EDITOR
Jonathan Grudin
jgrudin@microsoft.com
Most HCI history articles trace digital developments back to the 1980s, 1960s, or earlier. Information visualization is
moving so rapidly that it’s great to have a look back and glance forward on tag clouds, just over a decade old in digital
form, from leading visualization researchers Fernanda Viégas and Martin Wattenberg. —Jonathan Grudin
Tag Clouds and the Case
for Vernacular Visualization
Fernanda B. Viégas
IBM Research | viegasf@us.ibm.com
Martin Wattenberg
IBM Research | mwatten@us.ibm.com
This is an exciting moment
for visualization. It’s a time
when the mainstream media
is embracing sophisticated
techniques born in university
research labs—a time when you
can open The New York Times
and see complex treemaps and
network diagrams. But just as
exciting is the fact that some
new visualizations, ones that
get people talking and thinking
about data in a new way, are
emerging from outside the academy as well.

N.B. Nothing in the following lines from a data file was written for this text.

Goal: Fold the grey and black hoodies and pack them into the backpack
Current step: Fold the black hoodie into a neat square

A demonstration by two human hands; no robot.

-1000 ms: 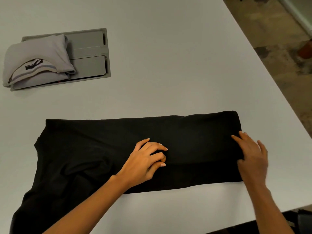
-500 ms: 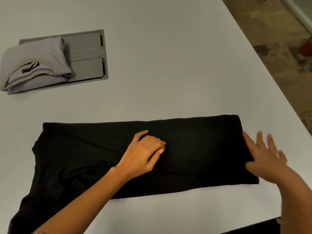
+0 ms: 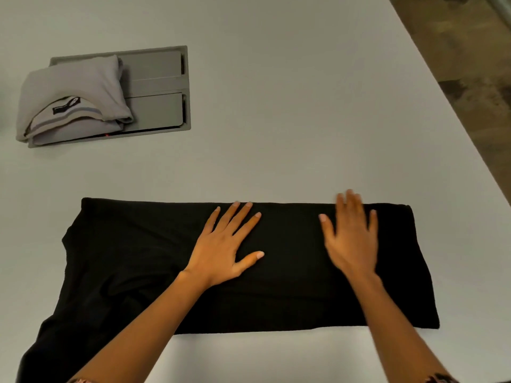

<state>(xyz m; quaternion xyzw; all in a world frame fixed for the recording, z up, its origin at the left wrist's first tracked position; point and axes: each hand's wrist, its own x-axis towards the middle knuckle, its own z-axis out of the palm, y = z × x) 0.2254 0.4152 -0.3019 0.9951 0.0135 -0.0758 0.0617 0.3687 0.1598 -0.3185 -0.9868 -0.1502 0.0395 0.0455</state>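
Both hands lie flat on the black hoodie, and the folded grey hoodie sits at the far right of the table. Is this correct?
Not quite: the head view shows the grey hoodie at the far left of the table. The left hand and right hand do lie flat on the black hoodie.

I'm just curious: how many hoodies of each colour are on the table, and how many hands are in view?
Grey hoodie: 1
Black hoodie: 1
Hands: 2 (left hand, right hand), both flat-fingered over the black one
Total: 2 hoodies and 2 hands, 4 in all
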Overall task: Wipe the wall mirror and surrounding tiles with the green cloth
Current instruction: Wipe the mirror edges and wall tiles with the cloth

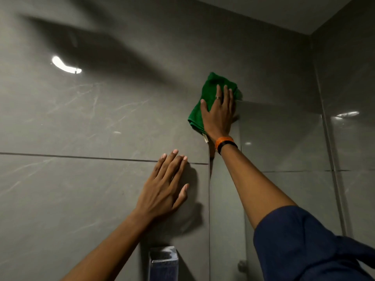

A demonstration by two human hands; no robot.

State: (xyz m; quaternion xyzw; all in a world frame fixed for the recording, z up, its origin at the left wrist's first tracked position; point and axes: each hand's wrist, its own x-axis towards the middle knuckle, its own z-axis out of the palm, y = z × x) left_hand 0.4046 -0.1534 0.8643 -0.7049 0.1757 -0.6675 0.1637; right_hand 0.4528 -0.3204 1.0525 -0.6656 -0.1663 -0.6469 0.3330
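Note:
The green cloth is pressed flat against the grey wall at the top left corner of the wall mirror. My right hand lies spread over the cloth, with a ring on one finger and an orange-and-black band on the wrist. The cloth straddles the mirror's upper edge and the grey tile above and beside it. My left hand rests flat on the tile lower down, left of the mirror's edge, fingers spread and holding nothing.
A clear, boxy fixture sticks out from the wall below my left hand. The ceiling meets the wall above. A side wall closes the corner on the right. A small metal fitting shows in the mirror's lower part.

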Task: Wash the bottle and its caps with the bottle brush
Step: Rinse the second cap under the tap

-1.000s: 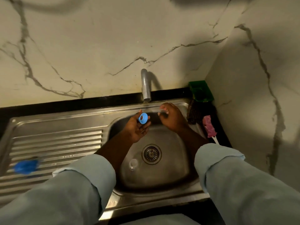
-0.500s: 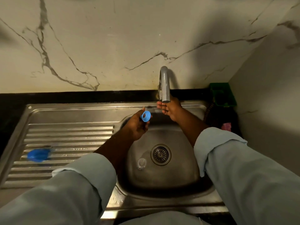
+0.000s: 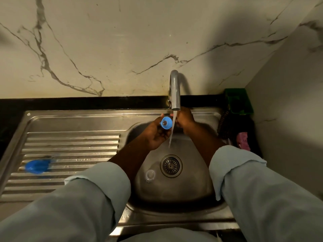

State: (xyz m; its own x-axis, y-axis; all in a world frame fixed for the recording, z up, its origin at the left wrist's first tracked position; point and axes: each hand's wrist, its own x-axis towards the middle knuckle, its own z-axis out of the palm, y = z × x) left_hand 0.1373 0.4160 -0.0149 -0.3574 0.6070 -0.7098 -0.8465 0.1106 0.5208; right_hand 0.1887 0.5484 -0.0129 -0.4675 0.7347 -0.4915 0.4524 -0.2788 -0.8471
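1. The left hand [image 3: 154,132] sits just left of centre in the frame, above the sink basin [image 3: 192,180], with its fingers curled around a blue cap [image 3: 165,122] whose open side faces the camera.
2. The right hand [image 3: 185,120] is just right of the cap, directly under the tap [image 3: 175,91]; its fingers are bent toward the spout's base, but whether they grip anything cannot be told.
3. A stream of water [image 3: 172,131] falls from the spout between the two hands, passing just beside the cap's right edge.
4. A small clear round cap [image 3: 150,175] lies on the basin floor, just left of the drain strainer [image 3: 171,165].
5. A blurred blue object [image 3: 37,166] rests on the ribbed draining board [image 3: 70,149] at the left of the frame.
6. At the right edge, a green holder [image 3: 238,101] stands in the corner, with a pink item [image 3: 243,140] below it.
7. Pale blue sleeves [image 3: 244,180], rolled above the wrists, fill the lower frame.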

This is starting to happen
often enough that it’s worth
coining a term for techniques
that originate outside the
research community. Borrowing
terminology from the design
world, we’ll call them “
vernacular” visualizations—in a nod to
Tibor Kalman’s admiration of
“low” art [ 1]. This article focuses
on one ubiquitous type of street-wise visualization: tag clouds.
Born outside the world of computers, they were raised to
maturity by Web 2.0 sites coping
with an unwieldy world of collective activity. Tag clouds are
an eclectic bunch spanning a
variety of data inputs and usage
patterns that defy much of the
orthodox wisdom about how
visualizations ought to work.
Tag Clouds: A history
The basic look of a tag cloud—a
combination of many different
type sizes in a single view—goes
back at least 90 years to Soviet
Constructivism. Beyond the surface style, however, a tag cloud
usually has a particular purpose:
to present a visual overview of
a collection of text. By this criterion, the first example may
have been the outcome of an
experiment carried out by social
psychologist Stanley Milgram in
1976 [ 2]. Milgram asked people
to name landmarks in Paris, and
then created a collective “mental
map” of the city using font size
to show how often each place
was mentioned (Figure 1).
Almost 20 years later, similar diagrams were created by a
computer—but a fictional one.
In Microserfs, Douglas Coupland’s
1995 novel, one of the characters writes a program to pick
out random phrases from his
electronic diary; the resulting
“subconscious files” are reproduced in the book.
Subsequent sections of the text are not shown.